Uses the tarpc framework to have server/client framework in Rust

Rust Installation

Single step:

rustup will install rustc (rust compiler), cargo (rust package manager), and rustup (rust toolchain manager). Get it from here based on your system. If it's Linux, this command should work: curl --proto '=https' --tlsv1.2 -sSf https://sh.rustup.rs | sh. If there's any warnings on this step, you can ignore them.

Now you should be able to run the project. There are no warnings at this step, it's my own source code.

Running the server/client

  1. cd rust-rpc
  2. cargo run --bin server -- <port>
  3. cargo run --bin client -- <server_ip> <server_port> < <input_file>

My server runs at 0.0.0.0.

On the first run, it will download the necessary packages from the internet before compilation. That may take 5minutes depending on your connection speed. The compilation itself may take upto one minute to complete.

Report

Server

RPC framework

The TARPC framework requires a trait containing the signatures of the async RPC functions. This trait is marked by the attribute macro #[tarpc:service] which generates a corresponding trait for the Client to use.

The server then needs to implement this trait by providing method definitions, marking the corresponding implementation with the attribute macro #[tarpc:server].

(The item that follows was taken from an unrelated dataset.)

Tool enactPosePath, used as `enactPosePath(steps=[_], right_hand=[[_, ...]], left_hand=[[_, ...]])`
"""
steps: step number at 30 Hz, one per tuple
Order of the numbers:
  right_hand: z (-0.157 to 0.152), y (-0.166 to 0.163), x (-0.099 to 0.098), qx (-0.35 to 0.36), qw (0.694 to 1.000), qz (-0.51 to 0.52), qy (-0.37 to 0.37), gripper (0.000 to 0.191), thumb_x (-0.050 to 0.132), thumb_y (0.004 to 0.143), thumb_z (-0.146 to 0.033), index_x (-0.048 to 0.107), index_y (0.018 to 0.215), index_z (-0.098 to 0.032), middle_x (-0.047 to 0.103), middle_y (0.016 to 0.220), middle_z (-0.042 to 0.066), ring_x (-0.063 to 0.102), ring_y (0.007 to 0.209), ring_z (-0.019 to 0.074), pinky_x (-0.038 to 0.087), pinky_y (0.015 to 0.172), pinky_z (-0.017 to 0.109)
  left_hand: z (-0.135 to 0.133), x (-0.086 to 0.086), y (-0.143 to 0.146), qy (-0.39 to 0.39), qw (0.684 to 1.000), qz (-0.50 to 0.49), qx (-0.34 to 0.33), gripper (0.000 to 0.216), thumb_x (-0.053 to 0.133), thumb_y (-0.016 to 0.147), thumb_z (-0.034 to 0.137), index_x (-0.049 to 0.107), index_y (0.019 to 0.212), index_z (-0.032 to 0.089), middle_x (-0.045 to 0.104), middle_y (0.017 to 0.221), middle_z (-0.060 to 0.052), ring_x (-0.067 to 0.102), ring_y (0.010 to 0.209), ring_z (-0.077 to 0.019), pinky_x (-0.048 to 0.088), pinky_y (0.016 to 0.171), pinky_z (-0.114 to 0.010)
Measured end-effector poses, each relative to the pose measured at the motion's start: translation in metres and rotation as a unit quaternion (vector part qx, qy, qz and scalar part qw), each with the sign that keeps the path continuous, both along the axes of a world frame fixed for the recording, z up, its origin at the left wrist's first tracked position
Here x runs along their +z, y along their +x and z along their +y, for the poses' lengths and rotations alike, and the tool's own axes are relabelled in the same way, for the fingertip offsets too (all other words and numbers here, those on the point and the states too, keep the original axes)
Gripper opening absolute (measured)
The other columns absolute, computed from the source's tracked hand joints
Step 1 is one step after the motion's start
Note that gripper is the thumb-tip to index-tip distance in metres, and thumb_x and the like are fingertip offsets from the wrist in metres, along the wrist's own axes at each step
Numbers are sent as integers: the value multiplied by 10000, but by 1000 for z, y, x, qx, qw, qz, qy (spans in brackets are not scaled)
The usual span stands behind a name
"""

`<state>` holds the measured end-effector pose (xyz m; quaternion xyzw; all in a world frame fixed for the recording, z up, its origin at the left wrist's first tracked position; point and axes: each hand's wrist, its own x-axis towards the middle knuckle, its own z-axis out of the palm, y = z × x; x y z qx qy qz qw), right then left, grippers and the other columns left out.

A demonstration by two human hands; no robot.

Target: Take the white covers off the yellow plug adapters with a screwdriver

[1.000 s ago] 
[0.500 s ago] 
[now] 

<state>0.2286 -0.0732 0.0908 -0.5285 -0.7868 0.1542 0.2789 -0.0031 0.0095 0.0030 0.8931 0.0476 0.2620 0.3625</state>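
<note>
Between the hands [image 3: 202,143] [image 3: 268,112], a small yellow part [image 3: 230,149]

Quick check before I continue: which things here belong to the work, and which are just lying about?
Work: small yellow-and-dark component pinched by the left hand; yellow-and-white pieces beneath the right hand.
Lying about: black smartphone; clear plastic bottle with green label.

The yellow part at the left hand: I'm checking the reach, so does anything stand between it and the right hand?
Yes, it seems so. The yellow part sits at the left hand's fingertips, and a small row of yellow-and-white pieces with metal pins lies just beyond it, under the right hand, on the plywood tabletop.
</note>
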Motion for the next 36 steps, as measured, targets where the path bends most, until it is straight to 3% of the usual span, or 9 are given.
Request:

TAPRC uses tokio which is the de-facto Rust library to handle network connections, and serde to provide JSON transport of data over network.

Mechanism

  1. Server initializes a TCP connection via tarpc::serde_transport, to entertain RPC requests from the client.
  2. Server is waiting for incoming requests from clients via the connection
  3. Server uses Kruskal to find the MST.
  4. We use a HashMap<String, Vec<(u32, u32, u32)>> to store graphs key-ed by their names as a string. The vector stores edges as tuples of three elements u, v, w.
  5. We use a Arc<Mutex<>> to make the hashmap threading consistent. The mutex ensures only one thread can attain read/write access to the hashmap simultaneously. The Arc is an atomic reference counter that counts the number of threads maintaining access to the mutex.
  6. Everytime there is a client RPC request, we use the RPC framework to pass a struct containing the client address as well as a copy of this Arc mutex into the trait implementation.

Client

Client receives a Client trait of the corresponding service from tarpc framework. Client then needs to initiate a connection to the server, and once done, can call RPC methods at will.

Thread-safety

The code should be thread safe but I have not tested it yet. We were not given instructions on how to order concurrent requests from several clients.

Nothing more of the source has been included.